◆ **Task**: Working through the lines below, return each one that holds "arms".

◆ **Supplied material**:
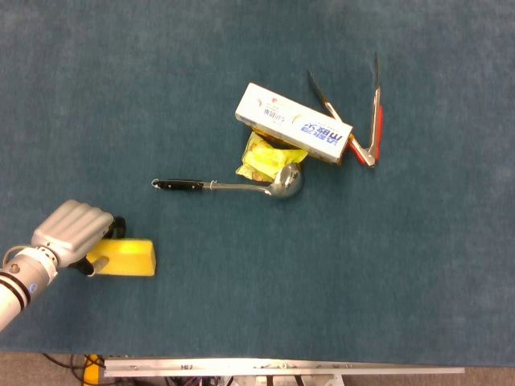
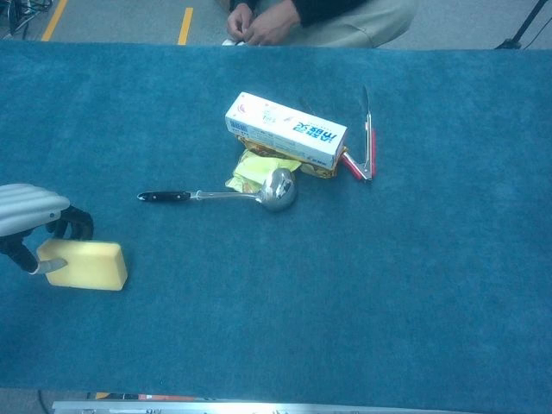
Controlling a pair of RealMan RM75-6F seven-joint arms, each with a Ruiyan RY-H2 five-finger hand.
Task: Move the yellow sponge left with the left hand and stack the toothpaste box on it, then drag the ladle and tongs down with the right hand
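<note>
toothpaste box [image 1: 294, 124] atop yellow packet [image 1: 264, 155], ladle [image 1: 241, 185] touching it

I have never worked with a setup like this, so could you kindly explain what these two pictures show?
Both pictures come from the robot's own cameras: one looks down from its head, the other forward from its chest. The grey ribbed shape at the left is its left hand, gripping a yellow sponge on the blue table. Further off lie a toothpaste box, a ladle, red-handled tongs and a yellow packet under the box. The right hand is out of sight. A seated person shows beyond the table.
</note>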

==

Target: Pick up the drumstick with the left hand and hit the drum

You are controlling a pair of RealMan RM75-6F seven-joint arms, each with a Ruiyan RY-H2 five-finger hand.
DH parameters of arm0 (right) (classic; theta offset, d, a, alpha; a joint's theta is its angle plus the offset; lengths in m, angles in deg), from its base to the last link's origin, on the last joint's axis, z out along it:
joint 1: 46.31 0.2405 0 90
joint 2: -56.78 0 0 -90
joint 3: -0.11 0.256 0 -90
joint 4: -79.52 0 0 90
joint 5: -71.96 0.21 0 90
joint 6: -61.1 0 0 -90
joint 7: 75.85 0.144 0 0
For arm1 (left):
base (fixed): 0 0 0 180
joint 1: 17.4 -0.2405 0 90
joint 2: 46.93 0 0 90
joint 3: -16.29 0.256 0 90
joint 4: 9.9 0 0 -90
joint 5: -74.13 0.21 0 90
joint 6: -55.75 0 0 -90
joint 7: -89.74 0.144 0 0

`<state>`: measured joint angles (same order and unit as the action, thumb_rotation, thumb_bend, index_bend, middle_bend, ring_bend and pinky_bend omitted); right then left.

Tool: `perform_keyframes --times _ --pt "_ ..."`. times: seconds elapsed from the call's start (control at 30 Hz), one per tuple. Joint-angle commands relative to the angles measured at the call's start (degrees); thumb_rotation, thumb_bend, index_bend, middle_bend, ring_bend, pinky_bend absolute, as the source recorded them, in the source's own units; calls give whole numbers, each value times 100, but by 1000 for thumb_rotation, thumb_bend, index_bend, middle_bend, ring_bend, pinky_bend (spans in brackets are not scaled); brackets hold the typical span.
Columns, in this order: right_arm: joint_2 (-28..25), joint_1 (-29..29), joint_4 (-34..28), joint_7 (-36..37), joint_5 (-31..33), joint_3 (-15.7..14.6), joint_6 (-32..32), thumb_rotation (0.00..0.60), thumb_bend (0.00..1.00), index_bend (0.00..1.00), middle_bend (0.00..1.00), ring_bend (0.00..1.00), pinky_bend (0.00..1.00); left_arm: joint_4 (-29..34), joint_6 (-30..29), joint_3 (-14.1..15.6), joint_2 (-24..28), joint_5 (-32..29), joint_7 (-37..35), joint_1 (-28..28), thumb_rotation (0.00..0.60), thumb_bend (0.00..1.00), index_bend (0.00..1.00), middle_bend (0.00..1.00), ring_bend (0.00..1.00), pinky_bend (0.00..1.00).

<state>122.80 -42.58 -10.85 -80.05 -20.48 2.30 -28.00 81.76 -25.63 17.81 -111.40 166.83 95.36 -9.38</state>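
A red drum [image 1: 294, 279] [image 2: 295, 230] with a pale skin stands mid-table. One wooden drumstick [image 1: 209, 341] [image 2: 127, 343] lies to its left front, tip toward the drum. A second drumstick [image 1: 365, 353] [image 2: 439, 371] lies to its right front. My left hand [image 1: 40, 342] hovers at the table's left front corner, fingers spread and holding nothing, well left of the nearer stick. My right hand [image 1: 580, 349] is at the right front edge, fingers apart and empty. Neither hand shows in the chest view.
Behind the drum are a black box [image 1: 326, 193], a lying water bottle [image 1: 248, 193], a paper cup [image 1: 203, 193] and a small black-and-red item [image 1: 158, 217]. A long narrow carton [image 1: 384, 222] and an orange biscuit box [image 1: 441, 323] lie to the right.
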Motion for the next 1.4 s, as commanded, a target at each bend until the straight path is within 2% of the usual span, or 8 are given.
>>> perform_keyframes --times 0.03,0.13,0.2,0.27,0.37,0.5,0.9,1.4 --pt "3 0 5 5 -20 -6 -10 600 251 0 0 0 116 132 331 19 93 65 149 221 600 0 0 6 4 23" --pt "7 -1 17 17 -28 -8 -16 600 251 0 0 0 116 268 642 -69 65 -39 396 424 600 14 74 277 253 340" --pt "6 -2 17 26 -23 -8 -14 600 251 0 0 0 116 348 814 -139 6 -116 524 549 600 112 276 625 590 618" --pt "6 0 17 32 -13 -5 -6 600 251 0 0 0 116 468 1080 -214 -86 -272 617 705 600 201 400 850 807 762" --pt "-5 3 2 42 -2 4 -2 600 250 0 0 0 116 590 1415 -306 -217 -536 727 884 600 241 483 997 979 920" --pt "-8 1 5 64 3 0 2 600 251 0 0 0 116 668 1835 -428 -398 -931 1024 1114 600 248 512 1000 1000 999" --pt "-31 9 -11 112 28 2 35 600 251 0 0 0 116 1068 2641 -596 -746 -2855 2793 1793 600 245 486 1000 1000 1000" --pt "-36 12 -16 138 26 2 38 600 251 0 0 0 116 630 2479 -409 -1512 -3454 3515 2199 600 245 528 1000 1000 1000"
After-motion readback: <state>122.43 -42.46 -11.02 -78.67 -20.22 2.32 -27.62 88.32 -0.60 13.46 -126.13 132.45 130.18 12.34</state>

◆ **Exercise output**:
Controlling a pair of RealMan RM75-6F seven-joint arms, each with a Ruiyan RY-H2 five-finger hand.
You are controlling a pair of RealMan RM75-6F seven-joint arms, each with a Ruiyan RY-H2 five-finger hand.

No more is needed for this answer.